Your assignment » Repeat exactly the line that includes "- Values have" and all lines after it, ending with the last line of the listing below.

Information supplied »
***
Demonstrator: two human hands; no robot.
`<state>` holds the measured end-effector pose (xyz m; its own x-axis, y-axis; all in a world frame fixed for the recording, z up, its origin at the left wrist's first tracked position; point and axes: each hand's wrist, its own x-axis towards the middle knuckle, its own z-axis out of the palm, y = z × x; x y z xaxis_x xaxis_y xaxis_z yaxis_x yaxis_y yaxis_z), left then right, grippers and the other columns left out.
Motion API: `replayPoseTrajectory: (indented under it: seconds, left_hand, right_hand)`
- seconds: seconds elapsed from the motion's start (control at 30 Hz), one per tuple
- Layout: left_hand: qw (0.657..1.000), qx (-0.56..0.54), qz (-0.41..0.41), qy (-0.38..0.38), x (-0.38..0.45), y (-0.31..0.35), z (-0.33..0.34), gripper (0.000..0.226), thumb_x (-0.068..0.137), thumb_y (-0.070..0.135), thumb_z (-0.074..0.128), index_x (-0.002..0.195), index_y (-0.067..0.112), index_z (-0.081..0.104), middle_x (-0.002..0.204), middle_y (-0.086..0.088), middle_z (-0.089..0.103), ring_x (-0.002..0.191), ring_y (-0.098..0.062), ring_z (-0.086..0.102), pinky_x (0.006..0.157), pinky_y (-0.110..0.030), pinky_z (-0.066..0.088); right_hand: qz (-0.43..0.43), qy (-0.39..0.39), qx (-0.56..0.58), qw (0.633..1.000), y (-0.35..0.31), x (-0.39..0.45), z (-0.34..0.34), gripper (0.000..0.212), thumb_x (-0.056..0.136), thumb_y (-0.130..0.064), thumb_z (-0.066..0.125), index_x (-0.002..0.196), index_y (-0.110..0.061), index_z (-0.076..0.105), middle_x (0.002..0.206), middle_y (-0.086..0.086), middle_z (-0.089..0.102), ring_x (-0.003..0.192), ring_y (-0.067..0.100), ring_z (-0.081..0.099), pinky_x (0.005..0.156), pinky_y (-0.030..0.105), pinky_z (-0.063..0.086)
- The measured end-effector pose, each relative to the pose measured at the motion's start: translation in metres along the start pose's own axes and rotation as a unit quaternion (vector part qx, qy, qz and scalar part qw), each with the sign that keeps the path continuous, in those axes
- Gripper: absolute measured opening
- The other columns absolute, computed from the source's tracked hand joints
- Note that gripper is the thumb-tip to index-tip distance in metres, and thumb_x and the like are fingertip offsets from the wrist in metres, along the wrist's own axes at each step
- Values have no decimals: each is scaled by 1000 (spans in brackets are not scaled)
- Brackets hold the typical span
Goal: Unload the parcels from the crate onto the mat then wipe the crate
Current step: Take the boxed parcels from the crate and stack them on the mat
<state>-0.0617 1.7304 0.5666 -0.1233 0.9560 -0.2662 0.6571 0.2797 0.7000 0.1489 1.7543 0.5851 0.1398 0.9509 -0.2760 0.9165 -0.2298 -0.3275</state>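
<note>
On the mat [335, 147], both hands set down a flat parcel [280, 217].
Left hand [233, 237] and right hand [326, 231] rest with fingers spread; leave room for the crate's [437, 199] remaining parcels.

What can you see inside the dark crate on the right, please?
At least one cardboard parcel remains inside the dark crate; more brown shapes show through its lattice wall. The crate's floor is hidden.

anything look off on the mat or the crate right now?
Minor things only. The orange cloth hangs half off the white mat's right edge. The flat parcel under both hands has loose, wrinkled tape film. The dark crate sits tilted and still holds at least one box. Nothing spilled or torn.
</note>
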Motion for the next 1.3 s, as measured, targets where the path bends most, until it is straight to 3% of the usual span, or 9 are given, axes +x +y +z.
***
Response area »
- Values have no decimals: each is scaled by 1000 (spans in brackets are not scaled)
- Brackets hold the typical span
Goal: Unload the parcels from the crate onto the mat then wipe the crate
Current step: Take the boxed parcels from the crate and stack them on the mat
<state>-0.0617 1.7304 0.5666 -0.1233 0.9560 -0.2662 0.6571 0.2797 0.7000 0.1489 1.7543 0.5851 0.1398 0.9509 -0.2760 0.9165 -0.2298 -0.3275</state>
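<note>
On the mat [335, 147], both hands set down a flat parcel [280, 217].
Left hand [233, 237] and right hand [326, 231] rest with fingers spread; leave room for the crate's [437, 199] remaining parcels.

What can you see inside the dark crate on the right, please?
At least one cardboard parcel remains inside the dark crate; more brown shapes show through its lattice wall. The crate's floor is hidden.

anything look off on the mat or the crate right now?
Minor things only. The orange cloth hangs half off the white mat's right edge. The flat parcel under both hands has loose, wrinkled tape film. The dark crate sits tilted and still holds at least one box. Nothing spilled or torn.
</note>
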Motion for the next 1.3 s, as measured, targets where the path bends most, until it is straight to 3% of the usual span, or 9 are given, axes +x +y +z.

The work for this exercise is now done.